Der Vortrag des Klägers im Berufungsverfahren bezieht sich ausschließlich auf die beim 8. Senat des LSG Baden-Württemberg anhängigen Rentenrechtsstreitigkeiten L 8 R 4190/19, L 8 R 2521/20 und L 8 R 1120/21, im Rahmen derer sich der Kläger gegen die Versagung einer Reha-Maßnahme mangels Mitwirkung sowie gegen die Bewilligung einer Reha-Maßnahme wendet bzw. eine höhere Altersrente begehrt. Diese Verfahren stehen in keinem unmittelbaren Zusammenhang mit der vorliegenden krankenversicherungsrechtlichen Streitigkeit. Insbesondere ist nicht erkennbar, welche Bedeutung der Ausgang jener Verfahren für den vorliegenden Rechtstreit haben sollte. Streitgegenstand in jenen Verfahren sind jeweils Bescheide, die zeitlich nach dem vorliegend streitbefangenen Bescheid vom 22. Januar 2018 in der Gestalt des Widerspruchsbescheids vom 23. April 2018 ergingen, so dass auch eine Vorgreiflichkeit nicht in Betracht kommt.

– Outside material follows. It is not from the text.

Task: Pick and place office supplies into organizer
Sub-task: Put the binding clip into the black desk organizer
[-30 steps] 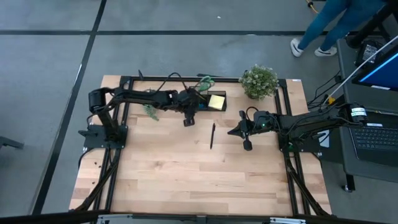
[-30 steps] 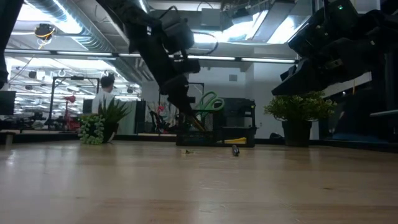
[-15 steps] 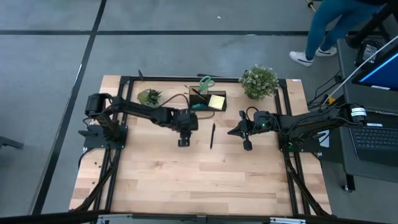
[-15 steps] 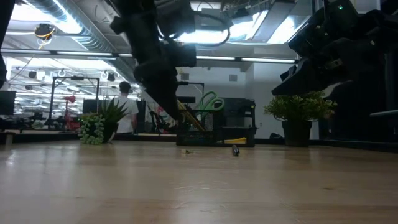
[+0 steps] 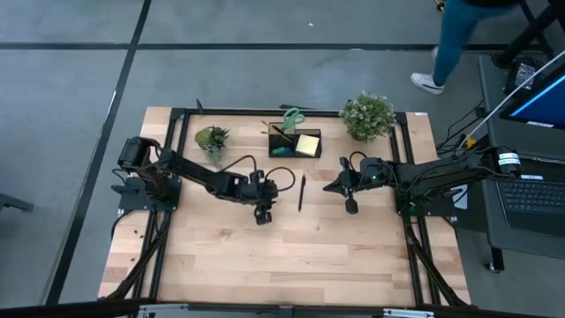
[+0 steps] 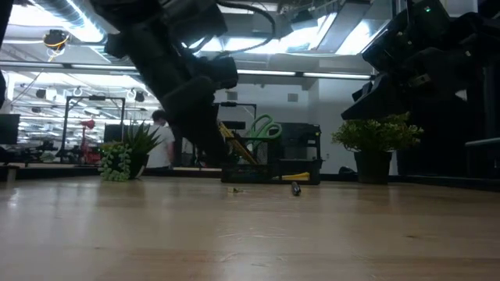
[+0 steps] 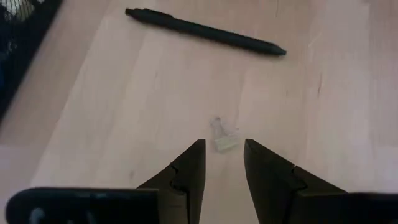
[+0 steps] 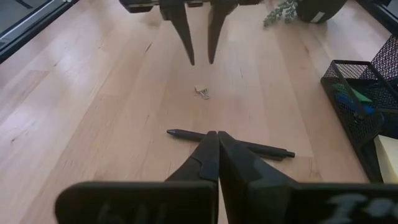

Im Hinblick auf die Ankündigung des Klägers, eine Berufungsbegründung zu einem nicht näher bestimmten Zeitpunkt (“im Laufe des Herbsts diesen Jahres“) noch vorlegen zu wollen (Schriftsatz des Bevollmächtigten des Klägers vom 29. Juli 2021), war es nicht geboten, mit einer Entscheidung weiter zuzuwarten. Der Kläger hat weder eine Begründung dafür vorgelegt, weshalb es ihm seit Berufungseingang am 11. August 2020 nicht möglich gewesen ist, die Berufung zu begründen, noch dargelegt, welche Hindernisse der Vorlage einer Berufungsbegründung auch seinerzeit (noch) im Wege gestanden haben. Entsprechend hat der Senat mit Schreiben vom 30. Juli 2021 deutlich gemacht, dass nicht beabsichtigt sei, zuzuwarten, bis die angekündigte Begründung eingegangen ist, vielmehr vorgesehen sei, nunmehr – allerdings nicht vor dem 15. August 2021 – zu entscheiden. Dem Kläger wurde damit die Möglichkeit eingeräumt, die seit mehr als einem Jahr ausstehende Berufungsbegründung noch vorzulegen. Diese ist jedoch weder bis zum 15. August 2021 noch nachfolgend bis zum Zeitpunkt der Entscheidung eingegangen. Selbst wenn dem Bevollmächtigten des Klägers das gerichtliche Schreiben vom 30. Juli 2021 tatsächlich erst am 11. August 2021 – so seine Behauptung im Fax vom selben Tag – zugegangen sein sollte, wäre mithin ausreichend Zeit gewesen, die Begründung noch nachzureichen.

4. Die Kostenentscheidung beruht auf § 193 Abs. 1 Satz 1 SGG.

5. Die Revision war nicht zuzulassen, da Gründe hierfür (vgl. § 160 Abs. 2 SGG) nicht vorliegen.